Bhattacharya, quant à lui, a publié un éditorial en janvier dernier dans lequel il affirmait que la vaccination de la population de son pays natal, l'Inde, était "contraire à l'éthique", car la plupart des gens avaient une "immunité naturelle" et que le risque de réactions indésirables l'emportait sur les avantages de l'inoculation. Un mois plus tard, le pays a connu la pire vague épidémique de son histoire.
Les trois co-auteurs sont également affiliés à l'Institut Brownstone pour la recherche sociale et économique, un organisme à but non lucratif basé à Austin, au Texas, fondé par l'ancien directeur de la rédaction de l'AIER, Jeffrey Tucker, en mai 2021, pour empêcher "le retour des confinements". Bhattacharya est le chercheur principal de l'organisation, Kulldorff est directeur scientifique et Gupta y est une autrice.
Selon Yamey, de l'université Duke, l'institut a activement promu la désinformation sur les vaccins.
"À maintes reprises, ils ont colporté de redoutables informations erronées et désinformées sur les vaccins", a-t-il déclaré. "Ils sont, par exemple, farouchement opposés à la vaccination des enfants, même si nous savons que les enfants non vaccinés ont 10 fois plus de risques d'être hospitalisés. Ils sont très tristement passés à la télévision pour dire que les soignant·es n'ont pas besoin d'être vaccin·ées parce qu'ils ont prétendu à tort que la vaccination n'avait aucun effet sur la transmission."
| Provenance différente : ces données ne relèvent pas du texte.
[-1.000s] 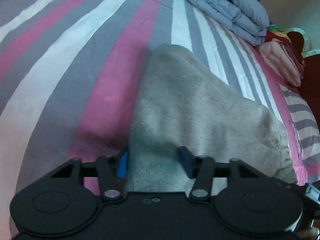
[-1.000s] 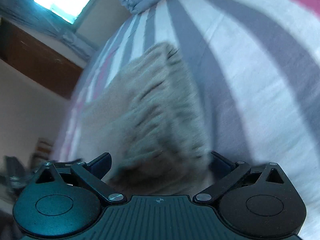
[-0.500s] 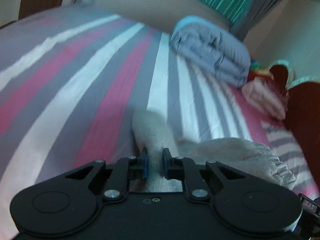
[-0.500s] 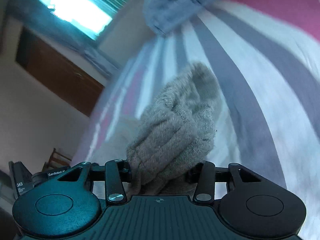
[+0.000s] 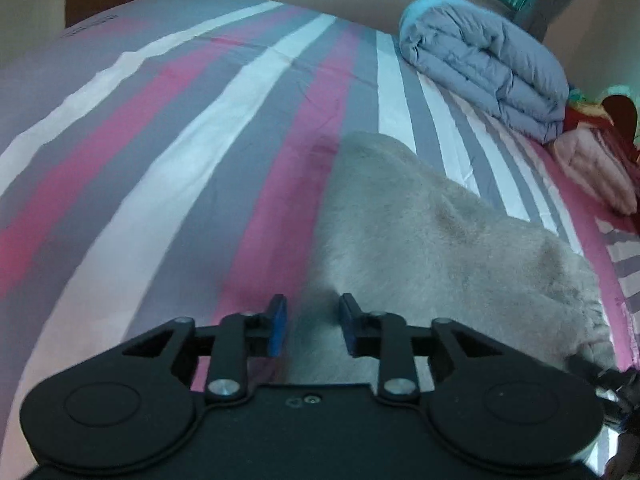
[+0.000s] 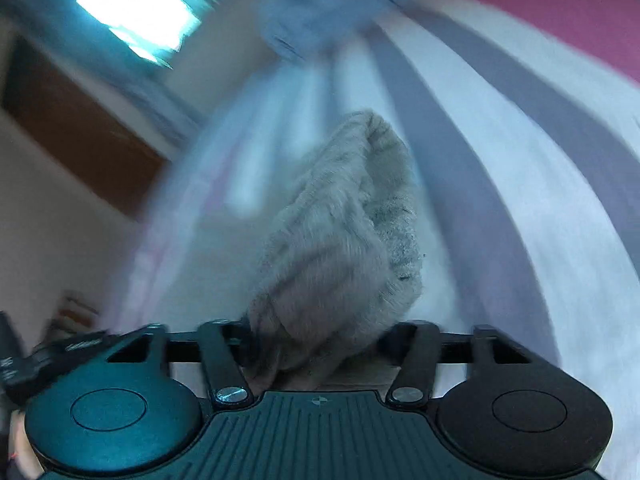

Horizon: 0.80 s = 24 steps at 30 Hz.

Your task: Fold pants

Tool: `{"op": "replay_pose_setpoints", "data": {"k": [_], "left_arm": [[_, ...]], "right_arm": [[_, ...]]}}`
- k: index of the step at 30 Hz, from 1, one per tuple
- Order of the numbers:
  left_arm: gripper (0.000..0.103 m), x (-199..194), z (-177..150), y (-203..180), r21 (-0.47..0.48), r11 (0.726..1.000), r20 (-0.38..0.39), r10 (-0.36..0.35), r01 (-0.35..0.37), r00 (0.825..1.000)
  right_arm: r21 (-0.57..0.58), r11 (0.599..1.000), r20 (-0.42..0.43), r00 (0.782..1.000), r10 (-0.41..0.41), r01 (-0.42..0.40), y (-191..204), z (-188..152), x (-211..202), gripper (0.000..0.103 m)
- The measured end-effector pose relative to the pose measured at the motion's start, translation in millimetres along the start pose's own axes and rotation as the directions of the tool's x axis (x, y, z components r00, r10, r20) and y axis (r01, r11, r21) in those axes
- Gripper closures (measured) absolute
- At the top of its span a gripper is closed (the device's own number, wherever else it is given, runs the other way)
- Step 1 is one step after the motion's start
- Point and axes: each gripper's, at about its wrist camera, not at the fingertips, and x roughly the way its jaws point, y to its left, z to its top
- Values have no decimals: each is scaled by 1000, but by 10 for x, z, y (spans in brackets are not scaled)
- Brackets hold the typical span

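Note:
The grey fuzzy pants [image 5: 432,240] lie on the striped bed sheet [image 5: 160,160], spreading from my left gripper toward the right. My left gripper [image 5: 312,328] is partly open, its blue pads either side of the cloth's near edge without pinching it. In the right wrist view, my right gripper [image 6: 324,340] is shut on a bunched fold of the pants [image 6: 344,248], which bulges up between the fingers and hides the fingertips. That view is blurred by motion.
A folded grey-blue quilt [image 5: 484,60] lies at the far right of the bed, with pink folded bedding [image 5: 596,168] beside it. A wooden headboard [image 5: 620,108] stands at the right edge. The window [image 6: 132,12] and wooden door [image 6: 80,140] show behind the bed.
My left gripper has opened from a pinch on the pants' edge, and the cloth lies flatter on the bed. My right gripper stays shut on the bunched cloth and is swinging.

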Motion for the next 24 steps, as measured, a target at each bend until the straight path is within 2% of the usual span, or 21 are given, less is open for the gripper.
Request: {"op": "replay_pose_setpoints", "data": {"k": [2,4,7,9,10,11,12,14,16,17,18,19,20,21,23,24], "left_arm": [[82,-173,-30,-4,29,999,34,22,-23,999],[80,-269,-69,-63,59,998,44,9,-11,999],[76,-271,-169,-213,108,994,25,2,-5,1000],[76,-135,-291,-286,136,991,-34,24,-19,999],[75,-107,-352,-310,149,988,-32,42,-37,999],[74,-113,-383,-343,175,983,-17,60,-56,998],[75,-147,-386,-373,196,979,-17,68,-63,998],[76,-310,-368,-392,185,981,-26,58,-52,998],[75,-541,-361,-383,178,983,-23,46,-41,999],[67,-677,-373,-391,181,982,-14,59,-55,998],[53,-816,-394,-399,178,981,-1,77,-76,997],[44,-899,-407,-444,172,981,15,88,-90,996],[27,-1049,-446,-452,163,982,38,95,-100,995],[25,-1201,-495,-469,157,982,62,98,-106,993],[22,-1433,-584,-550,172,979,91,95,-110,991],[18,-1537,-621,-601,185,976,96,99,-115,990]], "right_arm": [[14,1000,84,996,13,-14,-25,-14,-232,38],[-52,999,159,987,-3,11,124,2,-424,37],[-211,977,270,963,30,28,509,-31,-598,36],[-273,962,314,947,60,30,693,-113,-614,31],[-279,960,284,956,78,5,744,-116,-542,27],[-259,966,218,973,78,-19,733,-119,-416,24],[-214,977,141,989,40,-9,658,-160,-253,24],[-213,975,120,992,-43,68,536,-253,-116,25],[-181,980,121,991,-64,85,525,-233,-209,25],[-143,988,131,990,-47,66,569,-215,-322,25],[-122,992,153,988,-7,26,635,-213,-503,25],[-132,991,176,984,29,-5,709,-160,-640,25],[-157,987,201,979,46,-14,804,-194,-803,20],[-177,984,223,974,45,-5,877,-246,-962,10],[-212,977,261,963,63,-7,1035,-370,-1233,2],[-227,974,263,961,84,-23,1104,-418,-1323,0]]}}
Les coauteurs de la déclaration, Bhattacharya et Kulldorff, ainsi que l'ancien conseiller de Trump, Scott Atlas, apparaissent une fois de plus, comme les trois premiers "chercheurs" de la nouvelle Académie pour la science et la liberté au Hillsdale College.
Hillsdale, école chrétienne privée, est depuis longtemps une fabrique de la pensée conservatrice. En 2016, lors d'un discours de remise des diplômes à Hillsdale, le juge de la Cour suprême Clarence Thomas l'a qualifiée de "ville brillante sur une colline". Les statues de Ronald Reagan et de Margaret Thatcher ornent une section de son campus connue sous le nom de "Liberty Walk". Le président de Hillsdale, Larry Arnn, a présidé la réactionnaire commission 1776 de Donald Trump, qui avait pour but d’élaborer des programmes d'histoire américaine autour des points forts de l'Amérique.
Hillsdale refuse d'accepter des fonds publics afin de pouvoir s'affranchir des contraintes gouvernementales. Au lieu de cela, elle accepte de grosses sommes de fondations et de filières de donateurs : dirigeants d'entreprises de droite et leurs familles. La Fondation Charles Koch a donné plus de 300 000 dollars à Hillsdale depuis 2015, et DonorsTrust a fait don de plus de 3,6 millions de dollars depuis 2014, dont 2,5 millions en 2020. L'école a également trouvé de généreux bienfaiteurs dans la famille DeVos, connue pour sa fortune Amway, et les parents de Betsy DeVos, les Princes.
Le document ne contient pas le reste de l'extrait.